Jimin's whole-body cringes and my stomach drops, "About that..." he says as his face pales.

"My Mom said this morning that she's meeting up with your Mom to discuss the arrangement."

Holy mother fucking shit.

I lunge for my back pocket and pull my cell phone out, my stomach once again dropping to the floor as I notice that I have three missed calls and one unread text message from my mom.

I take a deep breath as I unlock the phone with facial recognition and go straight to my messages.

Mom: Hi sweetie, nothing to worry about but I've just had an interesting conversation with Mrs Park, and we have a few things to speak about later, make sure you come straight home. Love you.

"Fuck." I say as I slide the phone across the table with the message open so Jimin can read it.

"Your mother works fucking fast," I say looking at the time.

"It's not even nine yet and she's already met with my Mom."

Jimin groans as he slides my phone back to me and rests his head on the table in front of him.

I quickly shoot a text to my Mom telling her that I'll be home straight after football practice, before sliding the phone back into my pocket.

"Do you hate me?" Jimin says from my side, his voice slightly muffled because he's still face planting his textbooks.

I lean back in my chair and rest my arm on the back of his, squeezing his neck softly with my fingers as he sits up to face me, his back and neck almost snuggling into my arm that's still resting behind him.

At least, that's what I'm imagining right now.

"I could never hate you," I say, my voice soft and low and he smiles at me, dazzling me with my favourite Colgate, million dollar smile that's all sex appeal and boxer dropping goodness.

"I'm just stumped on how we are going to make this work."

He cocks his head to one side, "What do you mean?" he questions.

I twist my tongue around in my mouth and play with the silver barbell piercing as Jimin's eyes drop to my mouth, his eyes narrowing as he tracks the barbell.

"If we are in a relationship, we are going to have to act like we are actually in a relationship if you get my drift?"

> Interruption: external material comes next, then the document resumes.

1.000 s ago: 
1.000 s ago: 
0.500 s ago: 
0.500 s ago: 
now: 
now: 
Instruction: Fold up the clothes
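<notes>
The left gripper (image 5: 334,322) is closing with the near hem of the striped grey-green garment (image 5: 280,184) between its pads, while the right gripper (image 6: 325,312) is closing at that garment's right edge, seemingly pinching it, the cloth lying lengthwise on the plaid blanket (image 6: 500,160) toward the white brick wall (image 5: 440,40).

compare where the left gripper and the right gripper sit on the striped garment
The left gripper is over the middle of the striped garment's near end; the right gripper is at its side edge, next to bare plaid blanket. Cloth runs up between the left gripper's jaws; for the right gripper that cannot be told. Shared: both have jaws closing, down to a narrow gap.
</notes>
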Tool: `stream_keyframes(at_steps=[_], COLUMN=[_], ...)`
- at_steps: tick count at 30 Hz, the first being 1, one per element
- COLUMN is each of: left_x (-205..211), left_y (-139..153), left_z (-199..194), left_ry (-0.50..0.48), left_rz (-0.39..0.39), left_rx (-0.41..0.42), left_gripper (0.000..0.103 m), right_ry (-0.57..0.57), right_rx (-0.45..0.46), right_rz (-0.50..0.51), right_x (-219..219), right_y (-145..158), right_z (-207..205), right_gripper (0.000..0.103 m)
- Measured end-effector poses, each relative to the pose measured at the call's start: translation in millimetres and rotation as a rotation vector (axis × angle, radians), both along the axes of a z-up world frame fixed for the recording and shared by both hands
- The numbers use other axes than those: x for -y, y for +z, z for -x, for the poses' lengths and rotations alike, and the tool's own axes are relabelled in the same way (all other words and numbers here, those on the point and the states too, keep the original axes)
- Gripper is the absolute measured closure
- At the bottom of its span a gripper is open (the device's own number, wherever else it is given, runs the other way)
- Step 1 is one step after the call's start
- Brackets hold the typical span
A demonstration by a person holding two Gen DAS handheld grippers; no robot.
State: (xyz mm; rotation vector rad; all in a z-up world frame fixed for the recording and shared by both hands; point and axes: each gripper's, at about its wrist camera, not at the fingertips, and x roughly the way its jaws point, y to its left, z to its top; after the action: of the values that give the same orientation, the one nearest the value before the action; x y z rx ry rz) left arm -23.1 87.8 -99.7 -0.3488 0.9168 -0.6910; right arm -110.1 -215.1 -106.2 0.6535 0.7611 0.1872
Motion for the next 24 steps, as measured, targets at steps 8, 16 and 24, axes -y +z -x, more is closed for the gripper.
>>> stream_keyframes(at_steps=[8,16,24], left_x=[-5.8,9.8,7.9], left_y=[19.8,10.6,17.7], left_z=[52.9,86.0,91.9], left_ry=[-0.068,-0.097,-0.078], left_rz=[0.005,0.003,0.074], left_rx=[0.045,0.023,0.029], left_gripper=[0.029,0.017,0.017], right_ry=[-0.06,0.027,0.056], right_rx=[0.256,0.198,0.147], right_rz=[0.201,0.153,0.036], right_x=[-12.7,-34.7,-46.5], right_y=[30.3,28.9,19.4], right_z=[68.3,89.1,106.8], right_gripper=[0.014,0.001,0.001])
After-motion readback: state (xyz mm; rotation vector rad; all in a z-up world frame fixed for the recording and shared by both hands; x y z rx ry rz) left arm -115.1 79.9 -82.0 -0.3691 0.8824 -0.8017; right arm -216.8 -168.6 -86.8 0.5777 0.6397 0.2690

He shrugs, "We are always together anyways, so it's not going to be much different."

Damn, he's definitely not getting my drift.

I shuffle closer to him so my mouth is closer to the side of his face so the rest of the class that is gradually filling up, cannot hear us.

"People in relationships have to show intimate affection towards one another, Jimin. If we are together we are also going to need to partake in that shit or nobody is going to believe us. Teenagers can't keep their hands off their significant other, so we will also need to be the same."

He turns his head and I'm graced with an up close and personal party with his glacial blue eyes, the small dusting of freckles across the bridge of his nose and full, pouty lips that I'm fighting so hard not to lick, nibble and kiss right now.

You cannot kiss your best friend.

You cannot kiss your best friend in class.

You cannot kiss your straight best friend even though he wants you to be his fake boyfriend.

You cannot kiss Park Jimin.

Park Jimin is off limits.

His pools of blue eyes drop to my mouth and then quickly lock back with my eyes.

"So are you saying we are going to have to kiss and hold hands and shit."

I laugh as I lean back, "And shit."

I really hope Jimin doesn't look under the table right now or he's going to have a shock when he notices the hard, throbbing bulge at the front of my skinny jeans, trying to break free and come in contact with its maker.

Its maker being Jimin of course, as he's the one currently responsible for making me so hard that it's taking all my will power not to rip out my cock in the middle of class and tug one out quickly.

The second bell rings and our teacher walks over in front of the class, then closes the door, before walking back over to in front of the board so she can get started with today's lesson.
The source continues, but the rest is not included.